Theologically, the passage has lessons for us in the 21st-century global and digital world. How should the church effectively minister to parishioners who are constantly taught that “they have freedom”? The ethical, moral, cultural, and global issues of our time can be informed by Paul’s reference to the human body as a “temple of the Holy Spirit,” of which God through the death and resurrection of Jesus, redemption and new life is possible. While resurrection may be thought of as a future event, the church has the duty to remind believers that baptism is an everlasting life-giving event. Baptism is an event whereby God unites the physical and the spirit. Thus, the life we live as God’s people is an eschatological one in which we have hope of redemption even when we fall short.
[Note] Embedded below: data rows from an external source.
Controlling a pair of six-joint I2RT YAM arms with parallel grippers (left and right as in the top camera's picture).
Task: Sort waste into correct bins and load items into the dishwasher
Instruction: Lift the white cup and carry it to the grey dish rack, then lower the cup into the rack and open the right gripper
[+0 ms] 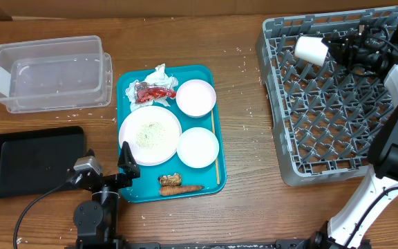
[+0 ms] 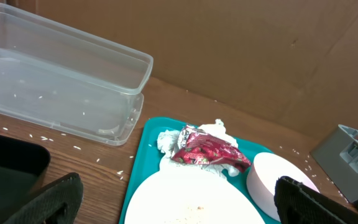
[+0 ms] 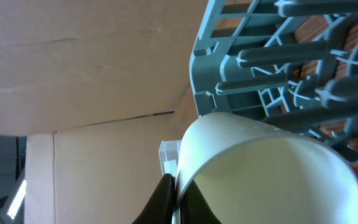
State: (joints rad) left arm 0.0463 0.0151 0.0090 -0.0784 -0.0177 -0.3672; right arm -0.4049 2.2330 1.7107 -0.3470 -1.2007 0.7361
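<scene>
My right gripper (image 3: 179, 193) is shut on the rim of the small cup (image 3: 272, 168), one finger inside and one outside. It holds the cup (image 1: 311, 50) on its side over the far left corner of the grey dishwasher rack (image 1: 337, 104). On the teal tray (image 1: 209, 76) lie the tissue (image 1: 159, 75), red wrapper (image 1: 150, 92), large plate (image 1: 150, 135) with rice grains, bowl (image 1: 196, 97), small plate (image 1: 197, 147), brown scrap (image 1: 170, 180) and carrot stick (image 1: 185, 188). My left gripper (image 1: 116, 166) hangs open at the tray's near left corner, empty, facing the plate (image 2: 191, 199) and wrapper (image 2: 207, 149).
The clear tub (image 1: 50, 72) stands at the far left with a few grains inside. The black tray (image 1: 33, 159) lies in front of it, just left of my left arm. Loose rice grains dot the wood. A cardboard wall (image 2: 260, 50) closes the back.
</scene>
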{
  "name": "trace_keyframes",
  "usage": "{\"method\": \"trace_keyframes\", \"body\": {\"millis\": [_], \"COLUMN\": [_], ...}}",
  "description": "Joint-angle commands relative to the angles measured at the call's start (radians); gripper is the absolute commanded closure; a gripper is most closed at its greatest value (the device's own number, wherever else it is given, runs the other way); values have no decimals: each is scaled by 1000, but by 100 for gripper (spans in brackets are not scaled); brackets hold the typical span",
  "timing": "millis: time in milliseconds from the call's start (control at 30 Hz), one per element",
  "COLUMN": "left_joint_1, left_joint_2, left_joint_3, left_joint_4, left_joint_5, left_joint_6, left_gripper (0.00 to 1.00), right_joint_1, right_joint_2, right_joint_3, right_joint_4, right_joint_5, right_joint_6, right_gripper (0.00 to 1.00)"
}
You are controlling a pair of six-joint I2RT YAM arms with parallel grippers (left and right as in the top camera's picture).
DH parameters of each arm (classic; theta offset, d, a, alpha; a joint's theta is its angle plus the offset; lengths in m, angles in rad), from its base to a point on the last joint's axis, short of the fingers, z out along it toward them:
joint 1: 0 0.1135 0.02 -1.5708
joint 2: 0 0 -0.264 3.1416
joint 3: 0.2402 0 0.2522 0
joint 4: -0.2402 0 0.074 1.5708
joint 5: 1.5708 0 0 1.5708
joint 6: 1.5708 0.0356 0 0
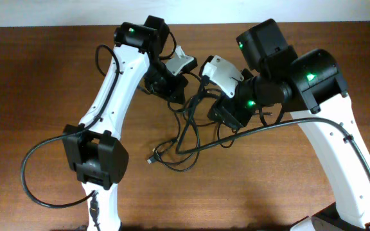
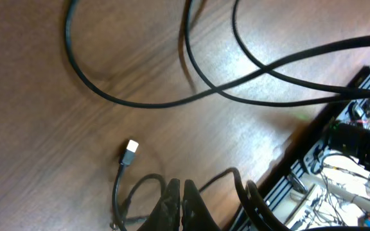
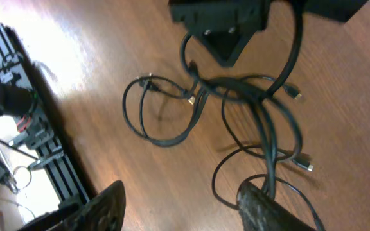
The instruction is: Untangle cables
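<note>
The cables are thin black cords lying tangled on the wooden table between my two arms. One plug end points left. My left gripper hangs over the top of the tangle. In the left wrist view its jaws are shut, with a cable coming out on both sides of them and a metal-tipped plug beyond. My right gripper is over the tangle's right side. In the right wrist view it is wide open, with cables running beside its right finger. The left gripper shows above them.
A thick black arm cable loops out from the left arm's base. Another runs from the right arm across the tangle's right side. A black rail with wiring lies past the table edge, also in the right wrist view.
</note>
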Motion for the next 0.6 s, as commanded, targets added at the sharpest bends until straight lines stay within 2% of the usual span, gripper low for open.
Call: {"method": "trace_keyframes", "body": {"millis": [0,133,200,267,300,333,367,500,567], "left_joint_1": [-30,-36,-36,-37,-36,-36,-36,-36,-35], "left_joint_2": [0,0,0,0,0,0,0,0,0], "left_joint_3": [0,0,0,0,0,0,0,0,0], "left_joint_4": [-28,-31,-35,-37,-39,-39,-38,-38,-24], "left_joint_5": [-2,-10,-10,-10,-10,-10,-10,-36,-94], "left_joint_6": [16,16,16,16,16,16,16,16,15], "left_gripper": [100,100,100,100,100,100,100,100,100], "right_joint_1": [3,3,3,3,3,3,3,3,2], "right_joint_2": [14,86,140,196,220,226,226,221,180], "right_joint_3": [-3,-3,-3,-3,-3,-5,-5,-5,-4], "right_joint_4": [29,28,29,28,27,24,17,-21,-28], "right_joint_5": [31,171,185,184,184,184,184,188,303], "right_joint_6": [-3,-3,-6,-6,-6,-6,-5,116,206], "right_gripper": [45,46,46,51,57,73,96,96,96]}}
It may be difficult for all of us in a postmodern context to think of our bodies as temples of the Holy Spirit, but Paul’s teaching in this passage is that an authentic Christian life must be one that honors God because God placed God’s Spirit in us (2 Corinthians 1:21). What we want as human beings is not what God wants; therefore, we should live in reverence to God, in whom our obedient faithfulness is enveloped. In this sense, our rights, preferences, freedoms, choices, autonomy, cultural, and ethnic ideals are called to submit to the authority of Jesus Christ.